[Stored items from a collection]
--------------------------------
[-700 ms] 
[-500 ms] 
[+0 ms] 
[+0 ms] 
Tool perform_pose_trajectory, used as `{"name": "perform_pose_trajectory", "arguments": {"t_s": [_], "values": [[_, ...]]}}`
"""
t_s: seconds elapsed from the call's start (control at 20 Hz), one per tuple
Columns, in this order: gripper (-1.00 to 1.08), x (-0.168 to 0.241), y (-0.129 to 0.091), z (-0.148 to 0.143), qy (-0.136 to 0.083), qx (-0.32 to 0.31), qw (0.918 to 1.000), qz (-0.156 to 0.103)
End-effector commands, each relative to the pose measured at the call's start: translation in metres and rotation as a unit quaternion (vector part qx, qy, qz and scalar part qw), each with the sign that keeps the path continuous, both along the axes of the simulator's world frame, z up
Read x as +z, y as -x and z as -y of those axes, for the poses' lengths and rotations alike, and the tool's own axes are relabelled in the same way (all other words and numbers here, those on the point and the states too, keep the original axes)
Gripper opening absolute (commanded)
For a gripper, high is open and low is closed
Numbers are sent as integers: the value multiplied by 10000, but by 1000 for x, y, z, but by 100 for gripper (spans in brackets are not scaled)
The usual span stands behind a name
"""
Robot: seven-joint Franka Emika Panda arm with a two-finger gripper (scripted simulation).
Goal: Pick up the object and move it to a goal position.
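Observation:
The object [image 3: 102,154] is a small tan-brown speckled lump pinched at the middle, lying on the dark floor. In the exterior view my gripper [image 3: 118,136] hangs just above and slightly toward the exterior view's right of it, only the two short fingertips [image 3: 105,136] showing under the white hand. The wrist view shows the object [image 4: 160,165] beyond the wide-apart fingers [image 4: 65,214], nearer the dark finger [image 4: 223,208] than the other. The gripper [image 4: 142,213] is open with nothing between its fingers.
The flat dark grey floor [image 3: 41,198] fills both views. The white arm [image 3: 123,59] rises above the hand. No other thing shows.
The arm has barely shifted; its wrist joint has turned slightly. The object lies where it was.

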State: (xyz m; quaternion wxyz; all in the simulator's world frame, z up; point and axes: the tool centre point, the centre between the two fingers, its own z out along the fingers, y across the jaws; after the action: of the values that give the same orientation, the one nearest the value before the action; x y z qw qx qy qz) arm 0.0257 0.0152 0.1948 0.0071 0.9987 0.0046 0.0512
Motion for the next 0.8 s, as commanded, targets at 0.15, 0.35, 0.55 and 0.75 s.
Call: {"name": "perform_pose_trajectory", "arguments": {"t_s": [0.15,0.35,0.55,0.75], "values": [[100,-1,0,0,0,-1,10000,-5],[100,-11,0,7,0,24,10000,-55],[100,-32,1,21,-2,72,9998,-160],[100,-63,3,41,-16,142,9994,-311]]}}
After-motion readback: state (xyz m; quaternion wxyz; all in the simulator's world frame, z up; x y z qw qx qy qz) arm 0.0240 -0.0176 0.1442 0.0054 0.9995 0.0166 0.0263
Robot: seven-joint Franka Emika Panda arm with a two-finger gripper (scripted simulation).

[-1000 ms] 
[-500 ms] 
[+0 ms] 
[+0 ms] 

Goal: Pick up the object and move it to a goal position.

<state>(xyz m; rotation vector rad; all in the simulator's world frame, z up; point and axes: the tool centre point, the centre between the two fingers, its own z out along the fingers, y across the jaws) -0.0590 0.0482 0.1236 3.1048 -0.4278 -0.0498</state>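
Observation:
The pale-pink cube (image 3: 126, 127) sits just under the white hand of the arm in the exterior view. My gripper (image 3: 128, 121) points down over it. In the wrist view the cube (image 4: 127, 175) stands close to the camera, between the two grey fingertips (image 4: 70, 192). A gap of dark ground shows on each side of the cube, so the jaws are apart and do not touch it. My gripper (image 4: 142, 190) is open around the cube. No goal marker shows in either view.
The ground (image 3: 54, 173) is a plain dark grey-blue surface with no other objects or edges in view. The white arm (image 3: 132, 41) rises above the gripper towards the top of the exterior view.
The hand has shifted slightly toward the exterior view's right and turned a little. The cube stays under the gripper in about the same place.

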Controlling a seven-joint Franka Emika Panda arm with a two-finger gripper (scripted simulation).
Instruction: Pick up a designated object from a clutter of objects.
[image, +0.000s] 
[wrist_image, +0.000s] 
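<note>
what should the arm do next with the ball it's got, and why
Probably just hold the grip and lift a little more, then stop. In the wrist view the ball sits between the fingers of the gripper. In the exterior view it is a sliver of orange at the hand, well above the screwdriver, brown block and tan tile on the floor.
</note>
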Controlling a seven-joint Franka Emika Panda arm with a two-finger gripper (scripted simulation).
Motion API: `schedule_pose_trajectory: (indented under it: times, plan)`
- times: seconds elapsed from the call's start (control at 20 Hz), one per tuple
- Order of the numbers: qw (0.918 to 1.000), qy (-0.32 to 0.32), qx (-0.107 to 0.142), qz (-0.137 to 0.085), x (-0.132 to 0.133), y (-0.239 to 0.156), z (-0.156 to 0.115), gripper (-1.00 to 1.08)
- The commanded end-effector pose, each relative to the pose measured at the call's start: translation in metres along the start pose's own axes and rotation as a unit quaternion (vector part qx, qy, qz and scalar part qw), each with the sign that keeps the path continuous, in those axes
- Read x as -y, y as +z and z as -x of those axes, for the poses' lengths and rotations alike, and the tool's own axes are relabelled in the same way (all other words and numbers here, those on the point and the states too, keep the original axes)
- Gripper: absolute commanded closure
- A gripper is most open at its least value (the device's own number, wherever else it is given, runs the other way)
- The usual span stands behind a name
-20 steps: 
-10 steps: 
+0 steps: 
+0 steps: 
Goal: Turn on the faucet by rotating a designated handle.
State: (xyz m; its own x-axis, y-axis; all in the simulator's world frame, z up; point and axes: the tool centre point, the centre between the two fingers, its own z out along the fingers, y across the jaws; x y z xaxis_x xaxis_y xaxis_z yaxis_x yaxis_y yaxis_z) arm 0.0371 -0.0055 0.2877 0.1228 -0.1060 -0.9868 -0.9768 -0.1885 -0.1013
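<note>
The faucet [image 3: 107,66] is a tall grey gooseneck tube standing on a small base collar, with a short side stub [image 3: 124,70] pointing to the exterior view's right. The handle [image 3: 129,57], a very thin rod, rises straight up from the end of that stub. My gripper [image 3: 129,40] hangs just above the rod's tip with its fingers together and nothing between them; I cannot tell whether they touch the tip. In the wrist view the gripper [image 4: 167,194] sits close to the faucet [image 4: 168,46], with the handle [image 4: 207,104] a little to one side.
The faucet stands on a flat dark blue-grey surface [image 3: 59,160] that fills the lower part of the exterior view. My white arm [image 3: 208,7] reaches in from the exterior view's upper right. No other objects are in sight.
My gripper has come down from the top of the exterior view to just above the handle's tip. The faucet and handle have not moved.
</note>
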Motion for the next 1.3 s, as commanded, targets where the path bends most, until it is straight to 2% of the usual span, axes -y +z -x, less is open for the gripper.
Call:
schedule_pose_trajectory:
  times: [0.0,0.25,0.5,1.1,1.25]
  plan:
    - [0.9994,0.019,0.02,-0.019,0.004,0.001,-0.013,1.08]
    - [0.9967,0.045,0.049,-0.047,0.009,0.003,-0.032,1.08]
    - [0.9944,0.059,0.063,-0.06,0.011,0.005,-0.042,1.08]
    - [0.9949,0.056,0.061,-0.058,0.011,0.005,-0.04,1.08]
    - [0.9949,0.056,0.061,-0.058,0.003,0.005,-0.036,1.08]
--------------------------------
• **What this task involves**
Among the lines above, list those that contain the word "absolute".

• **Final answer**
Gripper opening absolute (commanded)
- Gripper: absolute commanded closure

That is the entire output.